The castle was built by Éduard Demanchy, a French magnate. In 1888, the castle was built with materials brought from Europe. From 1888 to 1891, the Demanchy family settled in this building. After the Demanchy family left the building, it was inhabited by the French Fuchs Valon family. In 1929, Antoine de Saint Exupéry made an emergency landing in the castle gardens. In September 1938, the building suffered a fire, which partially destroyed it. The building served as a place for the creation of candles, a fruit stand and a salting establishment. In the 1990s, the idea of renovating the building was considered, in agreement with the architect Magadán.
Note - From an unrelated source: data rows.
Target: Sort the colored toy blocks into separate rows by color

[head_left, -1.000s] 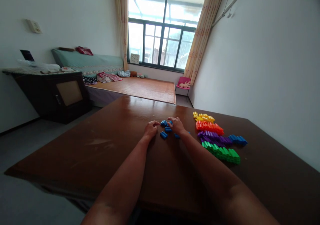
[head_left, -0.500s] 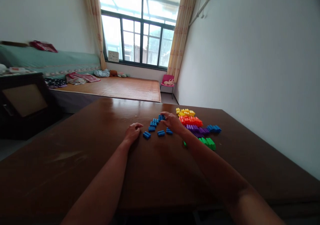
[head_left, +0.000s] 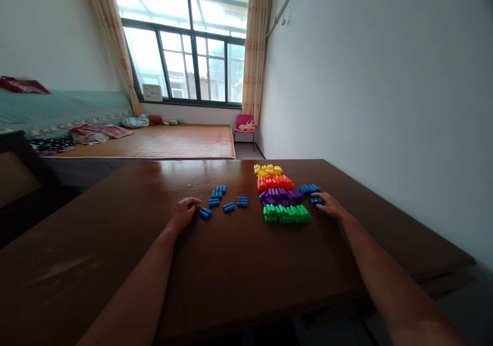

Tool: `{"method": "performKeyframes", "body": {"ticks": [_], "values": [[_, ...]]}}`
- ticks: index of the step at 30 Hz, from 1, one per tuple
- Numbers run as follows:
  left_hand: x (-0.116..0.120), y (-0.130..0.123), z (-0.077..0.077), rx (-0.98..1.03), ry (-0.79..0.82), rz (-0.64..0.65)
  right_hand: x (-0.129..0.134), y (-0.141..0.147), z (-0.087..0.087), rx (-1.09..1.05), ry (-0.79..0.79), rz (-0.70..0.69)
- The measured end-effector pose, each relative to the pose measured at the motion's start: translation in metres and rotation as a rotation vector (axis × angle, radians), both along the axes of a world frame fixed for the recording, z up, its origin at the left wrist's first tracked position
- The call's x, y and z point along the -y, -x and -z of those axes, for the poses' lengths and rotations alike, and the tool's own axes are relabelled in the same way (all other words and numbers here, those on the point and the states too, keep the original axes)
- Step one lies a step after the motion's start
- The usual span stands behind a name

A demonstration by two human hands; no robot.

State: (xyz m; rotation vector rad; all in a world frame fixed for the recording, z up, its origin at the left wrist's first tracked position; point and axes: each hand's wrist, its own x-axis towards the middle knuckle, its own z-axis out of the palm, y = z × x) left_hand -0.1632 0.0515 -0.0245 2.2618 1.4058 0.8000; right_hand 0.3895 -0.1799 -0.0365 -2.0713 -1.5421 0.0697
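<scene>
My right hand point(head_left: 328, 205) is at the right of the coloured rows, its fingers closed on a blue ribbed plastic block point(head_left: 316, 200). Just beyond it lies a small group of blue blocks point(head_left: 309, 189). Resting on the table, my left hand point(head_left: 185, 211) holds nothing, its fingers loosely bent and apart. Its fingertips are close to a loose blue block point(head_left: 205, 213), and several more blue blocks point(head_left: 219, 192) lie scattered to its right. Between my hands are stacked rows of green blocks point(head_left: 287, 214), purple blocks point(head_left: 281, 196), orange blocks point(head_left: 275, 183) and yellow blocks point(head_left: 268, 170).
The blocks stand on a dark brown table point(head_left: 231, 264) with a glossy top. Behind it is a low bed point(head_left: 181, 139) with cloths on it. A pink chair point(head_left: 245, 121) stands below the window, and a white wall point(head_left: 370, 89) runs along the right.
My right hand has moved right, from the loose blue blocks to the blue group beyond the purple row, carrying a blue block. My left hand stays by the loose blocks. The view has turned right.
</scene>
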Motion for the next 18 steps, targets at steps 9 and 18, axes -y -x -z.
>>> {"method": "performKeyframes", "body": {"ticks": [9, 18], "values": [[-0.001, 0.003, 0.003, 0.047, 0.004, 0.032, -0.004, 0.009, 0.016, -0.024, -0.154, 0.09], [0.006, -0.003, 0.003, 0.031, 0.01, -0.019, -0.027, 0.059, -0.024, 0.052, -0.318, 0.213]]}}
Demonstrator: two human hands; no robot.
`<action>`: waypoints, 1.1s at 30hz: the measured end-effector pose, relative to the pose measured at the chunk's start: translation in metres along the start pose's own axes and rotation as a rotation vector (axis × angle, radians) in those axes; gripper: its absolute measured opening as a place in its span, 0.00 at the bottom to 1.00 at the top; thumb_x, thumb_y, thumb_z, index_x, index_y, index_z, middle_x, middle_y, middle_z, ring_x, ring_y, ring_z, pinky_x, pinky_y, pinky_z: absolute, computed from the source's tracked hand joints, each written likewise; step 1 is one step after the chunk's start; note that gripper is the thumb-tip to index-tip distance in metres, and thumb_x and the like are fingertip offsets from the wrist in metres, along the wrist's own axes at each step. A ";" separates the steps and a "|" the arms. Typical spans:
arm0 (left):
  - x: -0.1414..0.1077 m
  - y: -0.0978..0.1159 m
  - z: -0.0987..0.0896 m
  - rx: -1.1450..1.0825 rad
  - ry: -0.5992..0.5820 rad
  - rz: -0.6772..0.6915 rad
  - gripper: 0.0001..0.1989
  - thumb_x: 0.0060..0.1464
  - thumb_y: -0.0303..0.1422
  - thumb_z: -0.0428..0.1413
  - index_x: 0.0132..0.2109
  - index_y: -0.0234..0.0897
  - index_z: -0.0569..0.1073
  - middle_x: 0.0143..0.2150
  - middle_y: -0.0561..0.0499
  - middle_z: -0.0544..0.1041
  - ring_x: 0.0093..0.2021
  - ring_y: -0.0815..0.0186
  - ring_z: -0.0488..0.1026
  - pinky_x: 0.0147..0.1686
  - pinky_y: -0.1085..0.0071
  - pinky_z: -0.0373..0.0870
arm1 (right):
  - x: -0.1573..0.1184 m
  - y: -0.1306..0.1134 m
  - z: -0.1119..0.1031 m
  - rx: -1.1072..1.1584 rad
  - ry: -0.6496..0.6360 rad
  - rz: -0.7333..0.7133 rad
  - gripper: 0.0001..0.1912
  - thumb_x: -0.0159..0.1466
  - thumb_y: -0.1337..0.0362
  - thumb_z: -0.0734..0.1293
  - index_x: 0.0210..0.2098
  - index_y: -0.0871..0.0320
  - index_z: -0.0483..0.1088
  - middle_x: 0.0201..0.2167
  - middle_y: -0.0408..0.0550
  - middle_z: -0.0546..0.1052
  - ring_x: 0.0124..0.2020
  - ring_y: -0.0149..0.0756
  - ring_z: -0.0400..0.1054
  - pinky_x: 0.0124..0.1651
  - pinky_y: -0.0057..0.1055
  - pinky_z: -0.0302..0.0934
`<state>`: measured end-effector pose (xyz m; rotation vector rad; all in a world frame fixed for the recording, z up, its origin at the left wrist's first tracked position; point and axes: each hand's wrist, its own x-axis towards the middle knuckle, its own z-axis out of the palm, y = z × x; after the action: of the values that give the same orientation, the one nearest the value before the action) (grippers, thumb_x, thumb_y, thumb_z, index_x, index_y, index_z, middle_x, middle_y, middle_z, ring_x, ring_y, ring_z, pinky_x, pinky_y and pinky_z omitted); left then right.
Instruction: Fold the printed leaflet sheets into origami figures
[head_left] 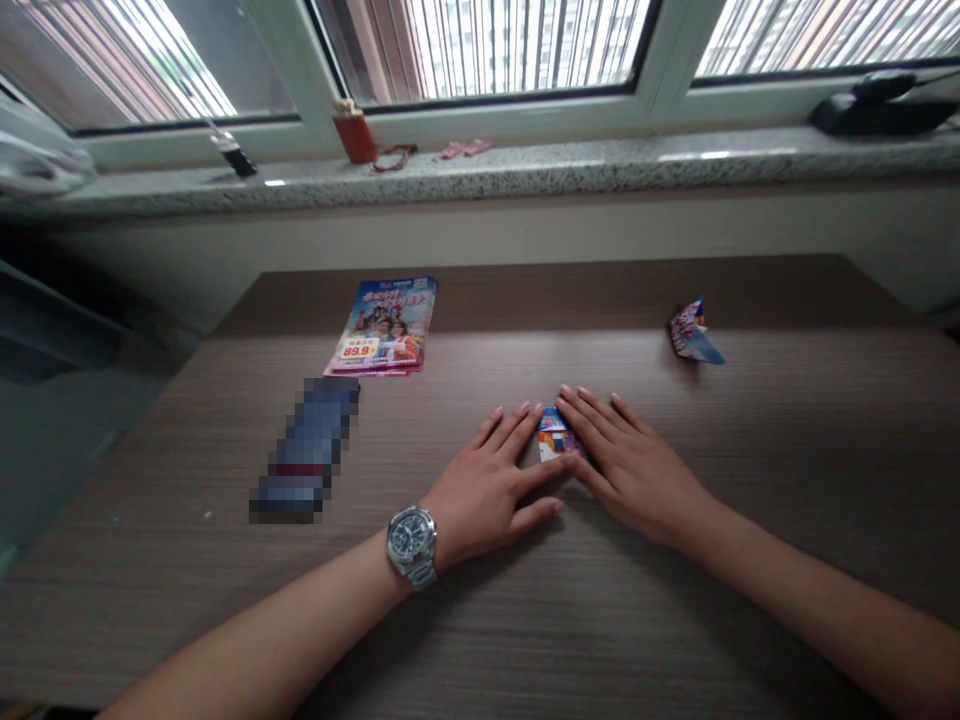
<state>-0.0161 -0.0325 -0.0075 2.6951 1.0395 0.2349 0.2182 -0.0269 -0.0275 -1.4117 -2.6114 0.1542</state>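
Observation:
A small folded piece of colourful printed paper (555,445) lies flat on the brown table (480,620), partly covered by fingers. My left hand (499,485), with a metal watch on its wrist, rests palm down at the paper's left and near edges, its fingers spread. From the right, my right hand (634,460) lies flat over the paper's right side, with its fingers stretched out. The two hands meet at the paper's near edge.
A stack of printed flyers (386,325) lies at the back left, with a blurred dark object (307,450) nearer. A folded paper shape (694,333) stands at the back right. The stone windowsill (585,170) holds a red container (354,135) and a black device (885,105).

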 end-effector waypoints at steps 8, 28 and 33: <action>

In 2008, the first works of renovation of the building were started by the government of the municipality of Concordia, the Architects Council of the province of Entre Ríos and the Advisory Commission of the Special Fund of Salto Grande. In 2011, walkways were installed to facilitate access to the building. The people in charge of the restoration of the Castillo San Carlos won the "Prize for the Best Intervention of more than 1000m2" awarded by the International Conservation Center and the Central Society of Architects. In October 2020, activities were held for the anniversary of the Castle in which the importance and history of the building in Concordia was discussed. In 2017, a film about the Castle was released, the film is called "Vuelo Nocturno" (Night Flight). In 2019, a TEDx conference was held in the Castle Park.